**TASK:** Repeat the listing below word for word, leaving nothing out.

**SUPPLIED INFORMATION:**
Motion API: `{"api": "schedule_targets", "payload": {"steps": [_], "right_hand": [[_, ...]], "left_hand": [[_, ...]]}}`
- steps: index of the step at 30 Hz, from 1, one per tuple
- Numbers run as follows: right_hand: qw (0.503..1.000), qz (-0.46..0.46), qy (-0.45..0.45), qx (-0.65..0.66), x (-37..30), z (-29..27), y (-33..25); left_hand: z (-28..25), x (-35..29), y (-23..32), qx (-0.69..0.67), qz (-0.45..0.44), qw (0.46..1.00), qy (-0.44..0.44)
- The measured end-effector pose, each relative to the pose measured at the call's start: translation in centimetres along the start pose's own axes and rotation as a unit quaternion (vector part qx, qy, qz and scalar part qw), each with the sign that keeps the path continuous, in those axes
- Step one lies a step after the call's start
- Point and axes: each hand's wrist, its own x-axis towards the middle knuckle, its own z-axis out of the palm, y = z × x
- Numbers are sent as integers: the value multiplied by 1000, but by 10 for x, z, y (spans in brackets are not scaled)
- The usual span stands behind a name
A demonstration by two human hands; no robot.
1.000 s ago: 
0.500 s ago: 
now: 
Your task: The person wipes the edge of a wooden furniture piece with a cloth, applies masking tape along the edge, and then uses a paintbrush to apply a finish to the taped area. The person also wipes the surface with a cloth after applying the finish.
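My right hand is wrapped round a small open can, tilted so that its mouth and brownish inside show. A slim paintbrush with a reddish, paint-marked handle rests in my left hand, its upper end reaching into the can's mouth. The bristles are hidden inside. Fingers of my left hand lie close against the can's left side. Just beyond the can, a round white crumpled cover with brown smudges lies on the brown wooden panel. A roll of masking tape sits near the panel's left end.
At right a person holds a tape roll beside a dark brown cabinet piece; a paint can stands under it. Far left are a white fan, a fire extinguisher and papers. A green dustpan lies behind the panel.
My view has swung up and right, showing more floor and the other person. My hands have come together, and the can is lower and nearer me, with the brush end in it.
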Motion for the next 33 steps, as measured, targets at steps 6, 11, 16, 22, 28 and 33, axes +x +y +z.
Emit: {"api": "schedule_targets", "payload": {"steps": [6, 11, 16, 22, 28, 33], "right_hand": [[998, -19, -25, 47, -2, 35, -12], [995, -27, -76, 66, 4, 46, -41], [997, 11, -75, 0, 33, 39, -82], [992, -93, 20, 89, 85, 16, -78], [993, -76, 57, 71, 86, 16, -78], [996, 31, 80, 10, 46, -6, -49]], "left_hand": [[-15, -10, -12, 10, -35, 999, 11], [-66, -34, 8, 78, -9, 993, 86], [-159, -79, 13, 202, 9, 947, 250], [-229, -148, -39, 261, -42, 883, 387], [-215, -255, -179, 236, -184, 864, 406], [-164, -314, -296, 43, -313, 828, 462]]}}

**COMPLETED TASK:**
Motion API: `{"api": "schedule_targets", "payload": {"steps": [_], "right_hand": [[_, ...]], "left_hand": [[_, ...]]}}`
- steps: index of the step at 30 Hz, from 1, one per tuple
- Numbers run as follows: right_hand: qw (0.503..1.000), qz (-0.46..0.46), qy (-0.45..0.45), qx (-0.65..0.66), x (-37..30), z (-29..27), y (-33..25); left_hand: z (-28..25), x (-35..29), y (-23..32), qx (-0.69..0.67), qz (-0.45..0.44), qw (0.46..1.00), qy (-0.44..0.44)
- The measured end-effector pose, each relative to the pose measured at the call's start: translation in centimetres along the start pose's own axes and rotation as a unit quaternion (vector part qx, qy, qz and scalar part qw), each with the sign that keeps the path continuous, in those axes
- Step one lies a step after the call's start
- Point and axes: each hand's wrist, its own x-axis towards the middle knuckle, its own z-axis out of the palm, y = z × x
- Numbers are sent as integers: the value multiplied by 1000, but by 10 for x, z, y (spans in brackets are not scaled)
- The usual span stands behind a name
A demonstration by two human hands; no robot.
1.000 s ago: 
0.500 s ago: 
now: 
Your task: The person wipes the edge of a wooden furniture piece with a cloth, applies masking tape along the edge, and then uses a paintbrush to apply a finish to the taped area. The person also wipes the surface with a cloth after applying the finish.
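My right hand is wrapped round a small open can, tilted so that its mouth and brownish inside show. A slim paintbrush with a reddish, paint-marked handle rests in my left hand, its upper end reaching into the can's mouth. The bristles are hidden inside. Fingers of my left hand lie close against the can's left side. Just beyond the can, a round white crumpled cover with brown smudges lies on the brown wooden panel. A roll of masking tape sits near the panel's left end.
At right a person holds a tape roll beside a dark brown cabinet piece; a paint can stands under it. Far left are a white fan, a fire extinguisher and papers. A green dustpan lies behind the panel.
My view has swung up and right, showing more floor and the other person. My hands have come together, and the can is lower and nearer me, with the brush end in it.
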Motion for the next 33 steps, as measured, targets at steps 6, 11, 16, 22, 28 and 33, axes +x +y +z.
Emit: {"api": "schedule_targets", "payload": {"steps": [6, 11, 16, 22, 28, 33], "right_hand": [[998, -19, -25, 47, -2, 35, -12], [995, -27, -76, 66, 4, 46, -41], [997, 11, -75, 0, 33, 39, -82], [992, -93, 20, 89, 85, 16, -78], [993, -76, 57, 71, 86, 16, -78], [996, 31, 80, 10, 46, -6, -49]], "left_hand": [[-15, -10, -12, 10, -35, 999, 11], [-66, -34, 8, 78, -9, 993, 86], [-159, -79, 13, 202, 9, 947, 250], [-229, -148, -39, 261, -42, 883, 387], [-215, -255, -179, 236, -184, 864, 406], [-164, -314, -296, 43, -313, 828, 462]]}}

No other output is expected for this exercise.